- _EXERCISE DESCRIPTION_:
Send back the data below exactly. Drop every picture.

- _DATASET CONTENT_:

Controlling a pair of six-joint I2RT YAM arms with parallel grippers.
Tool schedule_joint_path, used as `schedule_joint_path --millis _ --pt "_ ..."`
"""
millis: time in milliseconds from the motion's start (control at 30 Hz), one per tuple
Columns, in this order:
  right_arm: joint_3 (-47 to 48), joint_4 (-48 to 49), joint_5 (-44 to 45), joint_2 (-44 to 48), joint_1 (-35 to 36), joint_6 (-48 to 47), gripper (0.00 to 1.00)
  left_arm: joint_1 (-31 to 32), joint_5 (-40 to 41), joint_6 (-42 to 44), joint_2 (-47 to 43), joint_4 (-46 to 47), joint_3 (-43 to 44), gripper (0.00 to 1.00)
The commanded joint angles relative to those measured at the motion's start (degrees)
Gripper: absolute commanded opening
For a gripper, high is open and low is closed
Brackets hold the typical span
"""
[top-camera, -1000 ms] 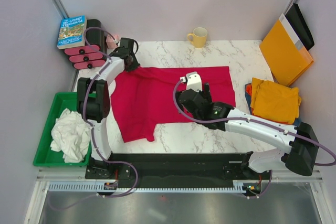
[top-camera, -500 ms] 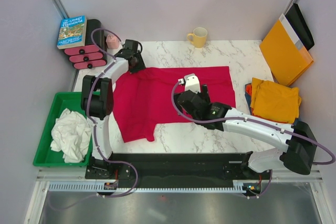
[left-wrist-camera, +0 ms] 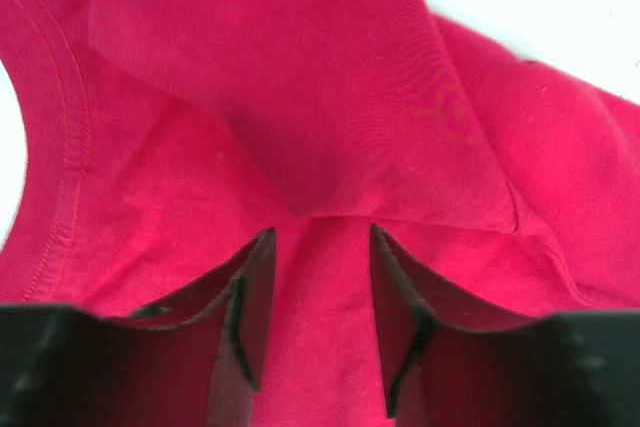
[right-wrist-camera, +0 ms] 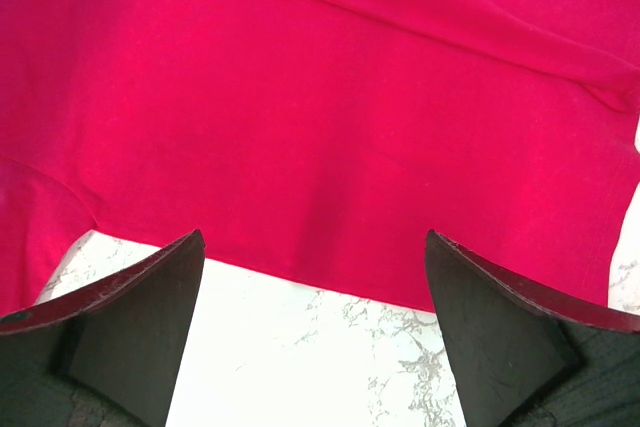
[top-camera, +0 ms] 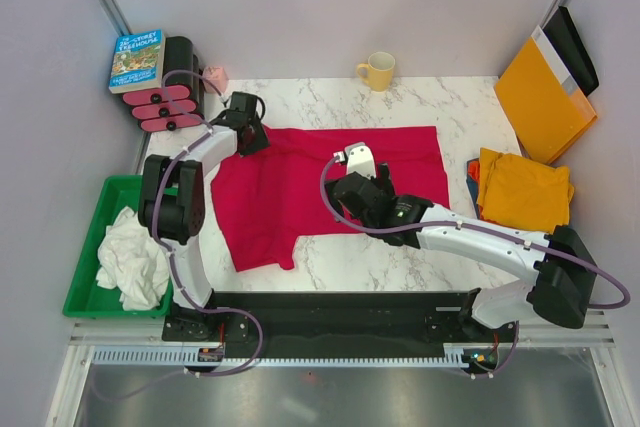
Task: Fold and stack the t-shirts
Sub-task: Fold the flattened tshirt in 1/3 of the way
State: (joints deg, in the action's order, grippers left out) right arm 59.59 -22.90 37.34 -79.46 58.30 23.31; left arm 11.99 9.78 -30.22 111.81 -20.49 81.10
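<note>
A crimson red t-shirt (top-camera: 300, 182) lies spread flat on the marble table, one sleeve pointing to the near left. My left gripper (top-camera: 251, 136) is at its far left corner, low over a bunched fold. In the left wrist view the gripper (left-wrist-camera: 320, 239) is open, and red cloth (left-wrist-camera: 330, 97) lies under and between the fingers, ungripped. My right gripper (top-camera: 350, 209) hovers over the shirt's near hem. In the right wrist view it (right-wrist-camera: 315, 242) is wide open over the red hem (right-wrist-camera: 350, 97) and bare marble. Folded mustard-yellow t-shirts (top-camera: 522, 190) sit at the right. A crumpled white t-shirt (top-camera: 135, 257) fills the tray.
A green tray (top-camera: 90, 222) stands at the near left. An orange-yellow envelope (top-camera: 540, 97) leans at the far right, with a yellow mug (top-camera: 378, 70) at the back. A book (top-camera: 137, 59) and pink pieces (top-camera: 160, 107) lie far left.
My left gripper has opened and let go of the red shirt's far left corner, which now rests on the table. My right gripper has drifted slightly left over the hem.
</note>
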Motion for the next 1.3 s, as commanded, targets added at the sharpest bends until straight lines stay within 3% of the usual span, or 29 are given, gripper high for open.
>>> schedule_joint_path --millis 0,267,500,633,667,800,1267 --pt "0.3 1.8 0.2 0.4 0.3 0.3 0.98 -0.2 -1.3 -2.0 0.3 1.7 0.1 0.41" --pt "-0.8 1.4 0.4 1.1 0.3 0.8 0.98 -0.2 -0.4 -2.1 5.6 -0.9 5.0 0.26" --pt "-0.6 1.0 1.2 0.7 0.2 -0.1 0.98 -0.2 1.7 -2.0 7.4 -3.2 7.0 0.36" --pt "-0.2 1.1 0.9 0.0 0.2 -0.4 0.98 -0.2 1.7 -1.4 9.0 -3.6 9.2 0.20" --pt "-0.2 1.1 0.7 -0.1 0.3 -0.4 0.98 -0.2 1.9 -1.6 9.0 -3.6 9.3 0.10" --pt "-0.3 1.1 0.5 -0.3 0.2 -0.5 0.98 0.1 1.6 -1.6 7.4 -1.9 8.8 0.02" --pt "-1.0 1.1 -0.5 -0.8 0.2 0.6 0.98 3.1 -1.8 0.2 8.3 -0.1 15.7 0.02"
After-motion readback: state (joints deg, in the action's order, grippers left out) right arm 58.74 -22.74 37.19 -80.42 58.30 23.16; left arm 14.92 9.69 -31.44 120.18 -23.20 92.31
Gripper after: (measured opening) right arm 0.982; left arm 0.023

- _REPLY TO THE EXERCISE_:
Controlling a pair of six-joint I2RT YAM arms with parallel grippers.
Tool schedule_joint_path, used as `schedule_joint_path --millis _ --pt "_ ..."`
"""
millis: time in milliseconds from the motion's start (control at 30 Hz), one per tuple
Columns, in this order:
  right_arm: joint_3 (-47 to 48), joint_4 (-48 to 49), joint_5 (-44 to 45), joint_2 (-44 to 48), joint_1 (-35 to 36), joint_6 (-48 to 47), gripper (0.00 to 1.00)
  left_arm: joint_1 (-31 to 32), joint_5 (-40 to 41), joint_6 (-42 to 44), joint_2 (-47 to 43), joint_4 (-46 to 47), joint_3 (-43 to 44), gripper (0.00 to 1.00)
The commanded joint angles relative to those measured at the motion's start (degrees)
Gripper: absolute commanded opening
For a gripper, high is open and low is closed
Brackets hold the typical span
"""
[top-camera, -1000 ms] 
[top-camera, -500 ms] 
[left-wrist-camera, +0 ms] 
[right-wrist-camera, +0 ms] 
[top-camera, +0 ms] 
Task: Fold and stack the t-shirts
Sub-task: Fold the flattened tshirt in 1/3 of the way
State: (joints deg, in the action's order, grippers left out) right arm 59.59 -22.90 37.34 -79.46 58.30 23.31; left arm 11.99 9.78 -30.22 111.81 -20.49 81.10
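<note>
A crimson red t-shirt (top-camera: 300, 182) lies spread flat on the marble table, one sleeve pointing to the near left. My left gripper (top-camera: 251, 136) is at its far left corner, low over a bunched fold. In the left wrist view the gripper (left-wrist-camera: 320, 239) is open, and red cloth (left-wrist-camera: 330, 97) lies under and between the fingers, ungripped. My right gripper (top-camera: 350, 209) hovers over the shirt's near hem. In the right wrist view it (right-wrist-camera: 315, 242) is wide open over the red hem (right-wrist-camera: 350, 97) and bare marble. Folded mustard-yellow t-shirts (top-camera: 522, 190) sit at the right. A crumpled white t-shirt (top-camera: 135, 257) fills the tray.
A green tray (top-camera: 90, 222) stands at the near left. An orange-yellow envelope (top-camera: 540, 97) leans at the far right, with a yellow mug (top-camera: 378, 70) at the back. A book (top-camera: 137, 59) and pink pieces (top-camera: 160, 107) lie far left.
My left gripper has opened and let go of the red shirt's far left corner, which now rests on the table. My right gripper has drifted slightly left over the hem.
</note>
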Motion for the next 1.3 s, as commanded, targets added at the sharpest bends until straight lines stay within 3% of the usual span, or 29 are given, gripper high for open.
>>> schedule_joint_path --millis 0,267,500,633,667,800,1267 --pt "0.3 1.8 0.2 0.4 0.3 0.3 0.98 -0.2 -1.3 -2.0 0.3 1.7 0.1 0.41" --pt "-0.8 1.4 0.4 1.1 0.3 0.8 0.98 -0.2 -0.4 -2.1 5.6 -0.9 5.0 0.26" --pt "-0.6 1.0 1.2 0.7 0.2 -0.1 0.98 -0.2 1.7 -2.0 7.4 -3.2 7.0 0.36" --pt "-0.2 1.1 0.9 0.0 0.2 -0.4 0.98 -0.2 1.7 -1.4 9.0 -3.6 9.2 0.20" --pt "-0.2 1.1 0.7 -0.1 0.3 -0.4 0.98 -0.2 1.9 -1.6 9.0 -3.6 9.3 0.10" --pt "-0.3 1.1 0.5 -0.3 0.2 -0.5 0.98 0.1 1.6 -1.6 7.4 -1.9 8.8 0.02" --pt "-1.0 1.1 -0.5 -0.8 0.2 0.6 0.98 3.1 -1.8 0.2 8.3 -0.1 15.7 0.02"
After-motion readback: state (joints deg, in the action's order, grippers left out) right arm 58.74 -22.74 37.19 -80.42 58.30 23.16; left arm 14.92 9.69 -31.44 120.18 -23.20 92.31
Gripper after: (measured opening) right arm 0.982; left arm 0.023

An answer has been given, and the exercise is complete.